Wood’s also been making headlines for another reason. She’s backing her long-time call that the key leading indicators freaking out wall Streat are showing deflationary forces instead of inflationary pressures.
Elon Musk naturally jumped on the Wood bandwagon via Twitter, the Tesla CEO calling falling commodity prices “neither subtle nor secret” and tweeting to his 100 million followers that “a major Fed rate hike risks deflation.”
“We are getting some loud voices now accompanying us on this deflation risk,” Wood said in an investor webcast Tuesday, name-checking Gundlach and Musk in her comments.
Deflation in the pipeline, heading for the PPI, CPI, PCE Deflator: from post-COVID price peaks, lumber -60%, copper -35%, oil -35%, iron ore -60%, DRAM -46%, corn -17%, Baltic freight rates -79%, gold -17%, and silver -39%. https://t.co/nVpU1cdf1L
— Cathie Wood (@CathieDWood) September 12, 2022
Last week’s stiffer-than-stocks-could-cope-with 8.3% CPI monthly jump, year-over-year has the universe – sans Cathie and Elon – betting, fearing and banking that The Fed will reach into the big bag of outsized rate hikes, and pull out the 100 basis point whacker at this week’s rates meet.

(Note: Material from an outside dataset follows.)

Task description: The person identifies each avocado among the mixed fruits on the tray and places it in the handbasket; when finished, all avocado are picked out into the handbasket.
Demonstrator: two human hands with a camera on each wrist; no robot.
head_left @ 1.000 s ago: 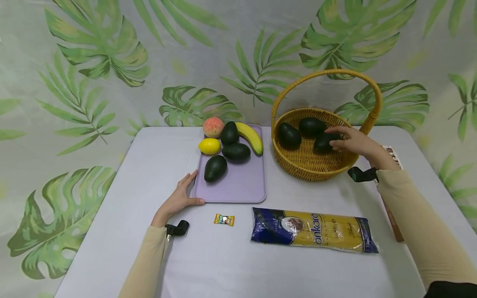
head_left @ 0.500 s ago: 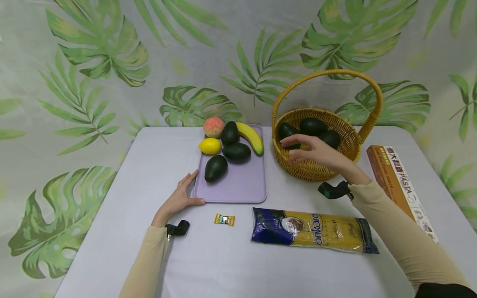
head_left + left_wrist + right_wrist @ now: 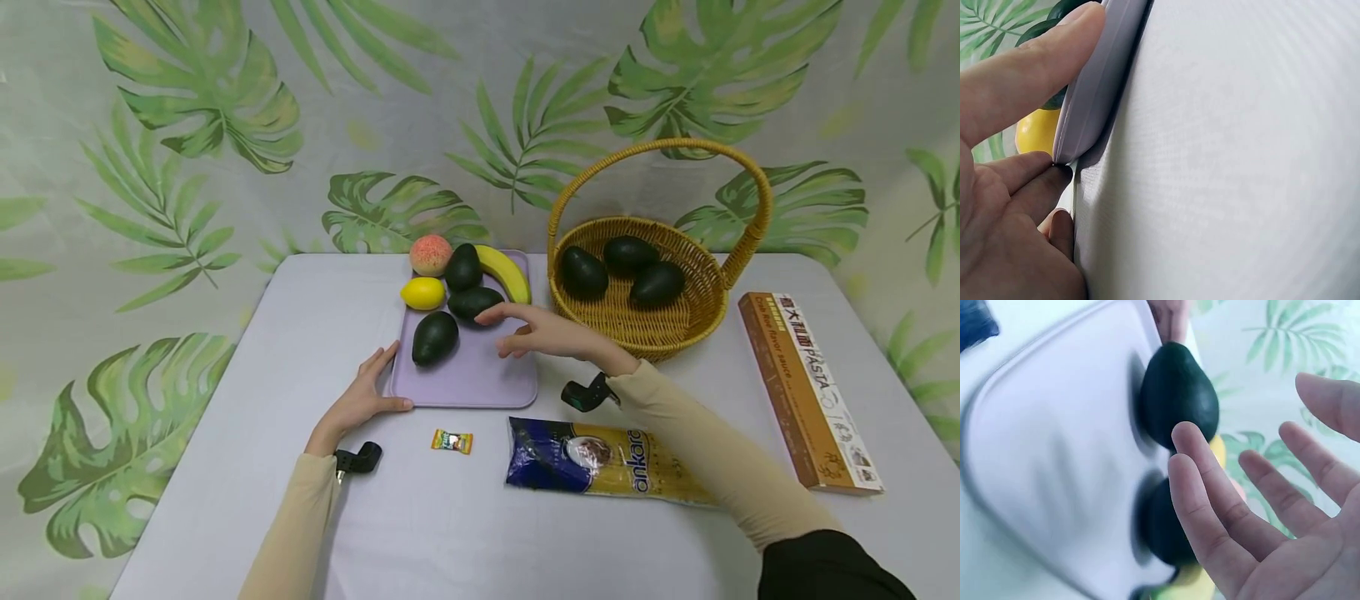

Here’s how YoY CPI would look going forward with a constant 0.1% MoM print like today’s headline reading. pic.twitter.com/QIGL7fMP5l
— Bespoke (@bespokeinvest) September 13, 2022
At home, the ASX200 was clobbered over -2.5% wiping over $59bn from the local index following the steep losses on Wall Street. The small cap index fell only 1%, but Market Matters founder James Gerrish says while Tuesday’s CPI read suggested US inflation is stubbornly high, it’s more opportunity than just awful.
“Waking up to a 1300-point rout on Wall Street is enough to scare any investor but we should consider the previous few sessions before throwing the baby out with the proverbial bathwater,” he said.

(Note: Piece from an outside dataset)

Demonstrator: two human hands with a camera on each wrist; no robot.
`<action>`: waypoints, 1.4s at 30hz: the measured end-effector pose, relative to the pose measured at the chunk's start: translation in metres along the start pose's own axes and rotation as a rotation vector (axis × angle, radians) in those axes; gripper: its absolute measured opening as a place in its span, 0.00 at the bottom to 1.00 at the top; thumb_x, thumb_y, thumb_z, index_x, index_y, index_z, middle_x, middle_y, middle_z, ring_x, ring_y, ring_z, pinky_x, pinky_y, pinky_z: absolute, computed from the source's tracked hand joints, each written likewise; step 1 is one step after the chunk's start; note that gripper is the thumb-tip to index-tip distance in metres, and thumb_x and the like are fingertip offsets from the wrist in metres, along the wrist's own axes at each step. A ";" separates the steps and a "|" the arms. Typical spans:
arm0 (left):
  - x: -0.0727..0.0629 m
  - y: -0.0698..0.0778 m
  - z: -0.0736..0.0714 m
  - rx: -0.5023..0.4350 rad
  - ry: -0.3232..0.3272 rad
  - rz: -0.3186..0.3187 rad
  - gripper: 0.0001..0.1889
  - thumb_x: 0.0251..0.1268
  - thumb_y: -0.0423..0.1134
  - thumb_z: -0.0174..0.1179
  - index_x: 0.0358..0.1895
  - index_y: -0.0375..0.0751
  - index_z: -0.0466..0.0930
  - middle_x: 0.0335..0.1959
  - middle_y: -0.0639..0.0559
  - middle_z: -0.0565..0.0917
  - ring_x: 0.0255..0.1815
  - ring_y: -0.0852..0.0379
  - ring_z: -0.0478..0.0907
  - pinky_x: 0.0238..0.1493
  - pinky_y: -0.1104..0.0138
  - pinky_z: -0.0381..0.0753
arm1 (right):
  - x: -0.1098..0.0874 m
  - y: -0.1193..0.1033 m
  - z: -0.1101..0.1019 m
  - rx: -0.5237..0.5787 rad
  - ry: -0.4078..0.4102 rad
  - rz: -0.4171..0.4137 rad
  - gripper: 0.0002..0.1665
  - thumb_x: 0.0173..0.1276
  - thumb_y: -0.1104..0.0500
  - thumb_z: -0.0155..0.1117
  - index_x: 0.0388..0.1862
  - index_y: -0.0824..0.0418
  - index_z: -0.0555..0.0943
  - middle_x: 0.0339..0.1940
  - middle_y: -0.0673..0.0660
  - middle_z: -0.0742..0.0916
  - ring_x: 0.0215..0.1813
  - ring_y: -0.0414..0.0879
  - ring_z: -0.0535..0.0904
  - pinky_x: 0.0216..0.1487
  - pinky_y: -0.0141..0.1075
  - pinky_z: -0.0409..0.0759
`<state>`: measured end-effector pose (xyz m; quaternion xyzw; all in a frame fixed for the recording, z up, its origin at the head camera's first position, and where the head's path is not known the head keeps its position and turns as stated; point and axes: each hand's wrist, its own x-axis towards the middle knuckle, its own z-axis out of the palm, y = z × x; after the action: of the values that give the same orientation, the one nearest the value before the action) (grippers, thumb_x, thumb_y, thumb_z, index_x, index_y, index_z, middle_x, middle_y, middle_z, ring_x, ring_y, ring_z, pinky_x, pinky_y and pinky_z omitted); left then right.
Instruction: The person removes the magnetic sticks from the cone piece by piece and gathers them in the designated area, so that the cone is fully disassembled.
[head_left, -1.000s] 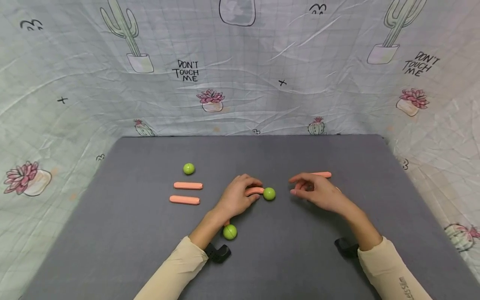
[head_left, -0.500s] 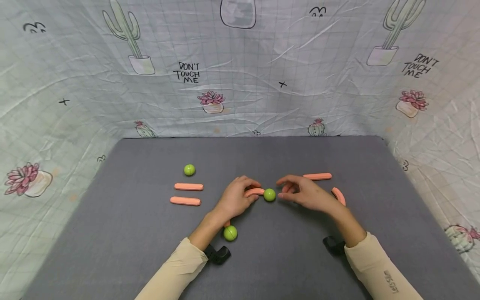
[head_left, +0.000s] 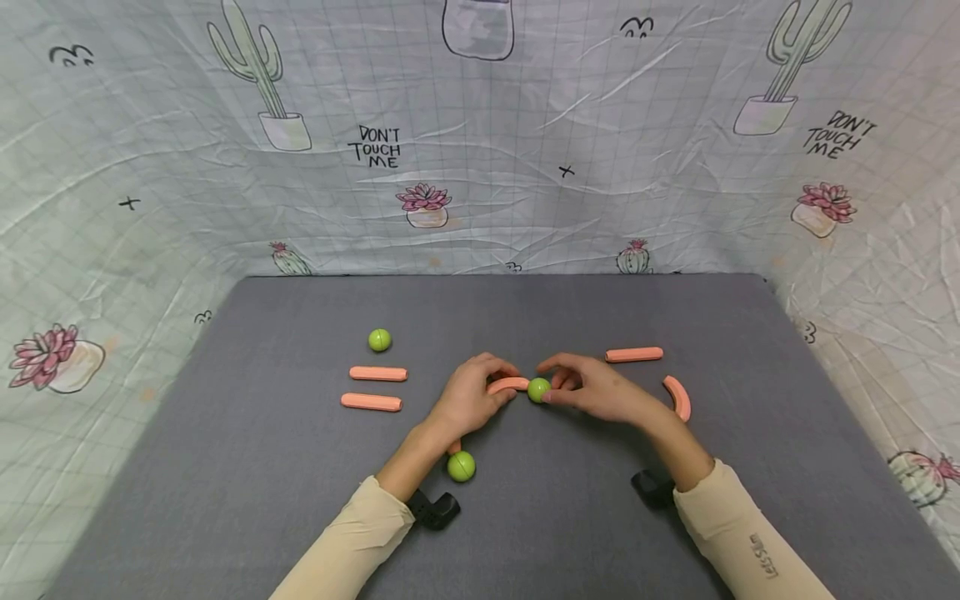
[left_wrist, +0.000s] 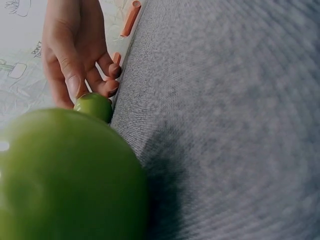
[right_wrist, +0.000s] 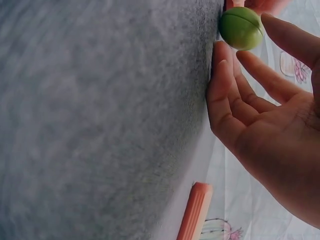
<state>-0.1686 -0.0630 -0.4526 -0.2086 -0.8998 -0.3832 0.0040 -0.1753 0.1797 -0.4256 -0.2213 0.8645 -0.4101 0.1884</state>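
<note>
A short curved orange rod (head_left: 508, 384) lies in the grip of my left hand (head_left: 468, 396), between thumb and fingers. At its right end sits a green ball (head_left: 538, 390), grooved across. My right hand (head_left: 600, 388) is at that ball, thumb and index finger spread beside it. In the right wrist view the ball (right_wrist: 241, 28) lies just beyond the fingertips; I cannot tell whether they touch it. Under my left wrist another green ball (head_left: 461, 467) joins an orange rod (head_left: 454, 447), mostly hidden by the forearm. That ball (left_wrist: 70, 180) looms large in the left wrist view.
On the left of the grey table (head_left: 570, 533) are a green ball (head_left: 379, 340) and two straight orange rods, one upper (head_left: 378, 373) and one lower (head_left: 372, 402). Right of my right hand lie a straight rod (head_left: 633, 355) and a curved rod (head_left: 677, 398). A printed cloth (head_left: 480, 108) hangs behind.
My right hand has moved left to the green ball, uncovering the straight and curved rods on the right. The left hand stays in place, holding the curved rod.
</note>
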 end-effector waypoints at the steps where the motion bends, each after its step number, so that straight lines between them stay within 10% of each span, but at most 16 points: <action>1: 0.000 0.000 0.000 -0.008 0.002 -0.003 0.12 0.65 0.37 0.73 0.51 0.44 0.89 0.45 0.48 0.87 0.40 0.54 0.81 0.44 0.65 0.79 | 0.001 0.000 0.001 -0.004 0.001 -0.003 0.27 0.74 0.53 0.70 0.67 0.63 0.79 0.46 0.58 0.88 0.44 0.45 0.83 0.43 0.36 0.81; 42: 0.001 -0.002 0.001 -0.040 0.013 -0.064 0.09 0.62 0.38 0.75 0.45 0.45 0.92 0.41 0.50 0.89 0.34 0.61 0.80 0.38 0.71 0.78 | 0.003 -0.004 0.005 -0.127 -0.063 -0.052 0.22 0.74 0.56 0.69 0.63 0.62 0.82 0.46 0.56 0.84 0.43 0.43 0.79 0.46 0.35 0.77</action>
<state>-0.1697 -0.0626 -0.4545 -0.1776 -0.8980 -0.4026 -0.0067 -0.1746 0.1724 -0.4253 -0.2681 0.8763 -0.3520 0.1903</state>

This is why, Gerrish argues:
Equities in both Australia and the US ran up strongly into the CPI leaving plenty of room for disappointment which of course they received – August saw inflation rise by +0.1% as opposed to the largely anticipated fall of -0.1% MoM.

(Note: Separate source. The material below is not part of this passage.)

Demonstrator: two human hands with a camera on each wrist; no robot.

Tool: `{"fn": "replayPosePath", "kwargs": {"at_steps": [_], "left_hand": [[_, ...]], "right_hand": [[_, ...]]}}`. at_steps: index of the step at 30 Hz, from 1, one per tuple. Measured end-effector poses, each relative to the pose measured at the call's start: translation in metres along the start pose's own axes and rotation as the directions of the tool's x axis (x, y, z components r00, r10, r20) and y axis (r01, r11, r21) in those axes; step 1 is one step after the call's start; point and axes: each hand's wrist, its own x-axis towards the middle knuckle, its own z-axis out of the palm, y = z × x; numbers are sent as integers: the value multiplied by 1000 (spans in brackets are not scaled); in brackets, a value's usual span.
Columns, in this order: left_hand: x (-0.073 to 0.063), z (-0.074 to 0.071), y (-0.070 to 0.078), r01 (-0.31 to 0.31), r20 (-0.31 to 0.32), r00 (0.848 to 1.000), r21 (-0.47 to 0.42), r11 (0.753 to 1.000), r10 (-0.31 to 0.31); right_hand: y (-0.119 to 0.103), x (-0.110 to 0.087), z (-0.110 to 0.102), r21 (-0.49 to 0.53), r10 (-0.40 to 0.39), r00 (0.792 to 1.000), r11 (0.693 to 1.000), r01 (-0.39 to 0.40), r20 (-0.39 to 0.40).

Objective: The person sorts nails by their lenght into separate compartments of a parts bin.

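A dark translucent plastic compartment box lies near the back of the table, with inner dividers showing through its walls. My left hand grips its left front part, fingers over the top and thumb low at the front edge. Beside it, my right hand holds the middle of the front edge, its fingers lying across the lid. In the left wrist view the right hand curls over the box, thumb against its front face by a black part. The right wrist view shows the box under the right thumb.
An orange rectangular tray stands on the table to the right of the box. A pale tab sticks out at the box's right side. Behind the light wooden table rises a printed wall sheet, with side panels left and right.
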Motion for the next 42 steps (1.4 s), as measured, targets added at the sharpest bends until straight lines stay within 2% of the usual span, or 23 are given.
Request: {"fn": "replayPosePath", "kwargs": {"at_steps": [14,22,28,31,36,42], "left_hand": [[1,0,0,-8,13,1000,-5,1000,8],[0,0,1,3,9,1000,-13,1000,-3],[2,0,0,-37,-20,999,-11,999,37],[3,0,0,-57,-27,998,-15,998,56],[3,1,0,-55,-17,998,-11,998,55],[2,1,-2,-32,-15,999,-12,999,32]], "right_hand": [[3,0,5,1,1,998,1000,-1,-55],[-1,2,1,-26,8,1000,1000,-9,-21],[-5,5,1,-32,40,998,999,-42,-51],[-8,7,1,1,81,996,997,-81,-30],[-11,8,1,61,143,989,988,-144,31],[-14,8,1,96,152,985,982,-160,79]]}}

Hence we feel the subsequent drops weren’t too bad i.e. the ASX200 retraced only 60% of its 4-day gain while it was a touch tougher for the tech-heavy S&P500 where the number was over 75%.
However, while ongoing volatility and lower prices into next week’s Fed rate hike wouldn’t surprise MM we remain bullish over the coming months into Christmas and in “buy mode” until our forecasted roadmap for financial markets deviates from our path.
Gerrish said the moves just “reiterate our view that this would be a buying opportunity.”
At the start of 2022 MM called this a year to “buy weakness and sell strength, with the emphasis on the sell side of the equation for the first time since the GFC”. Again, there’s no change to this standpoint, Gerrish added.
“MM has relatively elevated cash holdings across our portfolios leaving us in the solid position of accumulating stocks into the current weakness i.e. so you should expect us to be active in the coming days and weeks.”